楊師傅福一禮,“妾身省得,一早就要繡坊裏最好的繡娘準備了,就不知小姐是喜歡蘇繡還是蜀繡。”
姬樁瞥了兩眼楊師傅後麵站著的女子,竟是一對雙生子,長相頗清秀,便問,“就是這兩位娘子?”
繡娘聽聞縣主府小姐點名,趕緊上前拜見,“奴家姐們倆正是繡坊裏的繡娘。”
姬樁掀了掀茶碗,“你二人都擅長蘇繡和蜀繡?”
左邊青衣女子說,“回小姐的話,奴家擅長蜀繡,妹妹擅長蘇繡。”說罷指了指旁邊站著的紫衣女子。
姬樁抬眸看向楊師傅,“你繡坊裏可有擅長粵繡的?”
楊師傅一愣,四大名繡裏當屬蘇繡和蜀繡最出名了,他們繡坊裏做這兩種刺繡的繡娘也是最多,其中當屬這對孿生姐妹技藝最精湛。本來胸有成足做成這單生意,不料沒進得姬樁的眼,點名指要粵繡,這種在嶺南一帶流傳最廣,在上京卻乏人問津的刺繡。
姬樁勾了勾唇,語氣平淡道,“我聽說你們繡坊有一繡娘專繡粵繡,曾經在一尺絹上繡《法華經》七卷。”
顧容氏嘖嘖稱奇,“有這樣一個人?”看向楊師傅的麵色便有些不悅,“楊師傅這是何意?有此等技藝的繡娘卻不帶來。”
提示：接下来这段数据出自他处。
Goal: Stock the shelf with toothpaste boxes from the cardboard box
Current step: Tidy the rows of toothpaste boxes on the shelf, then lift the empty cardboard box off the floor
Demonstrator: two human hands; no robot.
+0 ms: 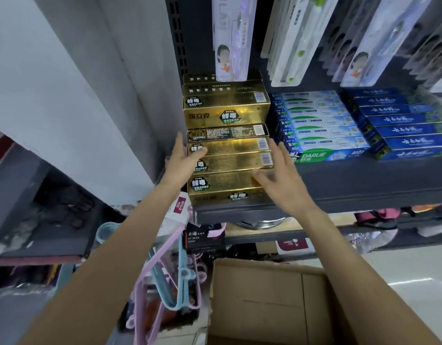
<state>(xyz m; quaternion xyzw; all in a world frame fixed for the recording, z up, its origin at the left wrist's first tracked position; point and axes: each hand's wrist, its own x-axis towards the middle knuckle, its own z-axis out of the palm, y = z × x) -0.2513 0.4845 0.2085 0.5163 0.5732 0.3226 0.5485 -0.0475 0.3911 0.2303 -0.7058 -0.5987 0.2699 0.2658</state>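
Step in hand: squaring up the gold toothpaste boxes [227,155] stacked at the shelf [339,192] front-left corner, beside blue boxes [319,130]. Left hand [182,160] open, thumb on a box end, palm vs. stack's left side. Right hand [282,175] open, fingers spread, thumb touching a lower box; grips nothing. Cardboard box [272,300] below looks empty where visible. Next, probably: nudge stack flush w/ both hands.

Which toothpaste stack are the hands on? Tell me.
The gold boxes at the shelf's left end; both the left hand and right hand touch them, not the Darlie stack.
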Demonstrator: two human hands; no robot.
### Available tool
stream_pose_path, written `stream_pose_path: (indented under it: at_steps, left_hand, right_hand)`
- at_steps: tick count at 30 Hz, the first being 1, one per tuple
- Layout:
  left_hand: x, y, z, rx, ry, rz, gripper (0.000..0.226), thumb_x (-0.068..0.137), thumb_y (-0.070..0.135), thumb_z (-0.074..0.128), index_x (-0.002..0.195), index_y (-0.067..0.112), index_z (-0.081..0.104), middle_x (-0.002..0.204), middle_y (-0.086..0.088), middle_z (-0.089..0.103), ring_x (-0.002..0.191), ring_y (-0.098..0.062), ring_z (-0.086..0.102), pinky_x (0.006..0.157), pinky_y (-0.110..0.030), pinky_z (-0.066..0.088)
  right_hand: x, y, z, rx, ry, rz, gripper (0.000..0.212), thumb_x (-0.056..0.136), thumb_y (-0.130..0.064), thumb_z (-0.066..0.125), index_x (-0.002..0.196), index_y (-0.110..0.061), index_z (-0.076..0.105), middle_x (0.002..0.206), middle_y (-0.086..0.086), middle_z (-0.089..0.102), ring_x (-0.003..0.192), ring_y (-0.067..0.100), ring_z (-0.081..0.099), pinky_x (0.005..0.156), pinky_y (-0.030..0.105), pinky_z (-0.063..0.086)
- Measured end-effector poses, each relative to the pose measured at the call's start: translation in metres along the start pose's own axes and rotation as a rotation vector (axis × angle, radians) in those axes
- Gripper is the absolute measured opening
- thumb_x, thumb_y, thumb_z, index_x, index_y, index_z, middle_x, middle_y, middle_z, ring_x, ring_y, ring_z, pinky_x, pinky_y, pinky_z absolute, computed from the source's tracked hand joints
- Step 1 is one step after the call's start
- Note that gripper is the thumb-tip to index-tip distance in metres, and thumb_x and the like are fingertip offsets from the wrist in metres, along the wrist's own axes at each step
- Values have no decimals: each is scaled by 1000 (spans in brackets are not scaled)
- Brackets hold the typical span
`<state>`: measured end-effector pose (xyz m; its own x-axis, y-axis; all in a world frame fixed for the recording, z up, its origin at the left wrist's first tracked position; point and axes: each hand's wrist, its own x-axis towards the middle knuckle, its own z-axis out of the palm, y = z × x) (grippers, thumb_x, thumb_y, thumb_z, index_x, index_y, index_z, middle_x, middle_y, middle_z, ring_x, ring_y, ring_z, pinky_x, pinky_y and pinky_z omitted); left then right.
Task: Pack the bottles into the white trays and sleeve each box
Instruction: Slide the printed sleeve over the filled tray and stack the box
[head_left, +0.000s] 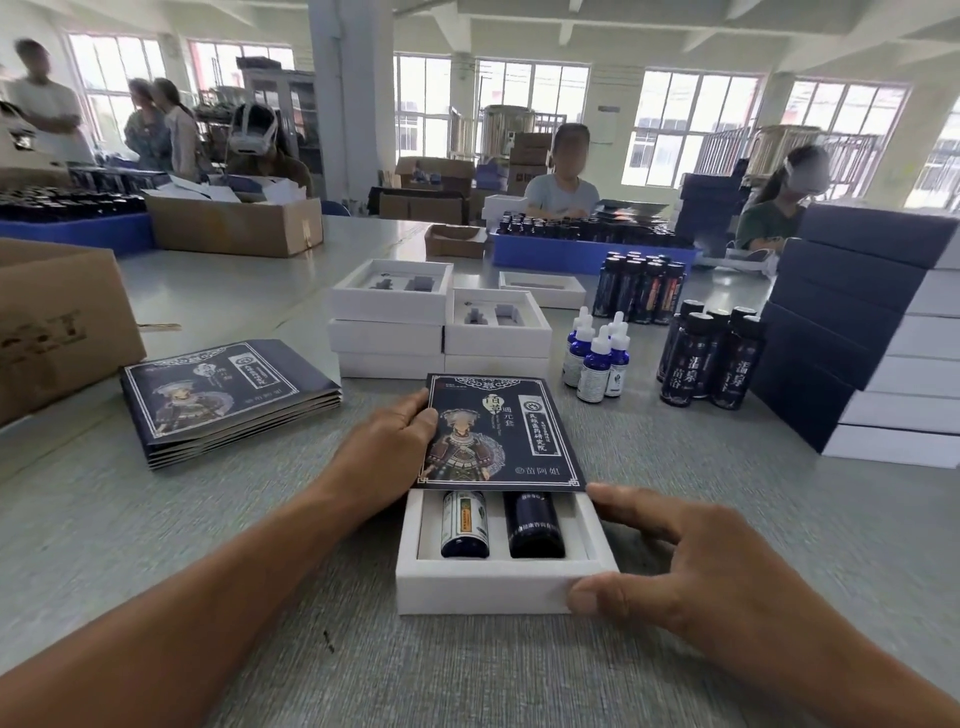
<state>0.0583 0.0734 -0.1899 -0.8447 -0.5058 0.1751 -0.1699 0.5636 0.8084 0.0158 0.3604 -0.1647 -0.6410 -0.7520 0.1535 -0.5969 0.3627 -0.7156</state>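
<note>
While the left hand grips the left edge of the dark printed sleeve, thumb on top, the sleeve covers only the far part of the white tray. Near part of tray stays exposed on the grey desk.

Tray contents: two bottles lying side by side in the insert. Left slot: blue bottle with a green-and-white label. Right slot: dark bottle with pale lettering. Upper ends of both hidden under the sleeve.

Right hand: grip clamped on the tray's near right corner, thumb against the front wall, index finger laid along the right wall.

Elsewhere on the desk:
- Stack of flat printed sleeves to the left.
- Empty white trays, stacked, just behind the sleeve; recesses visible in the top ones.
- Cluster of small blue dropper bottles with white caps, right of the stack.
- Group of tall dark bottles, just right of the droppers; a second group farther back.
- Stack of finished navy-sleeved boxes at the right edge.
- Cardboard carton at far left.

Other persons sit and stand at the far side of the room; details blurred.
</note>
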Motion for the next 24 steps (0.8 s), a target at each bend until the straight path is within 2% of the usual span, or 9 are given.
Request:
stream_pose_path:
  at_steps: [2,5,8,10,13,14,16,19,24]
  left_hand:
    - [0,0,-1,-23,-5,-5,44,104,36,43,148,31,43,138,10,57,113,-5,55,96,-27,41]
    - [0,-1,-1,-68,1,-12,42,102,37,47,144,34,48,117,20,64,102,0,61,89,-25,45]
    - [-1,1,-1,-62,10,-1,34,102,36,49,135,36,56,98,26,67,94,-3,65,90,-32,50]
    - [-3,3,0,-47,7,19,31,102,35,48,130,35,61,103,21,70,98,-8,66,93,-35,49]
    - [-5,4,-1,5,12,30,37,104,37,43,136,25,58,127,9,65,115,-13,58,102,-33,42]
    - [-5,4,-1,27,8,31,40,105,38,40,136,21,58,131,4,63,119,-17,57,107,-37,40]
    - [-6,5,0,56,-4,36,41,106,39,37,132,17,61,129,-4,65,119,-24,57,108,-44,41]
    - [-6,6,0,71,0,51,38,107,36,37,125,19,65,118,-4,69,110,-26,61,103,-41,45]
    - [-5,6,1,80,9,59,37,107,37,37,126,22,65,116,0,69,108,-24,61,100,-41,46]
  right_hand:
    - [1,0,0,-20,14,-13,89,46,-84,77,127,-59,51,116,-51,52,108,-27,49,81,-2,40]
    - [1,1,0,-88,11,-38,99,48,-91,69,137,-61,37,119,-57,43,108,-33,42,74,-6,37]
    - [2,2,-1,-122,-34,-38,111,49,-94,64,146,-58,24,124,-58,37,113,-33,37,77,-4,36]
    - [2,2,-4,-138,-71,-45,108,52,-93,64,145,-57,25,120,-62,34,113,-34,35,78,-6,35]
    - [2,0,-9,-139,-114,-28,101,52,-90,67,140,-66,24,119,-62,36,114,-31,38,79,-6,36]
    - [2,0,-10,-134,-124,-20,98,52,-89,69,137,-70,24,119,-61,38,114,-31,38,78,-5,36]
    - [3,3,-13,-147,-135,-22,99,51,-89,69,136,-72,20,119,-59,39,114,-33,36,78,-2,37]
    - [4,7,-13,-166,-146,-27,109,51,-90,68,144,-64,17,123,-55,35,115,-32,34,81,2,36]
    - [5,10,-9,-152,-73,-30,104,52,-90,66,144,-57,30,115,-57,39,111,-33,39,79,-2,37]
楊師傅四十多歲的麵皮上一層薄汗,這縣主府小姐好生厲害,不愧是人人叫大姑的當家女,那繡娘因當年進貢這幅《法華經》差點進製造局,是她好不容易打通上下關係才留下的人才,如今也不過是專門給宮裏的貴人們刺繡。這次更是因為賞花大會在東宮舉辦,一早被太子妃娘娘指派到蕭太師府裏,給太子妃的嫡親妹妹繡活去了。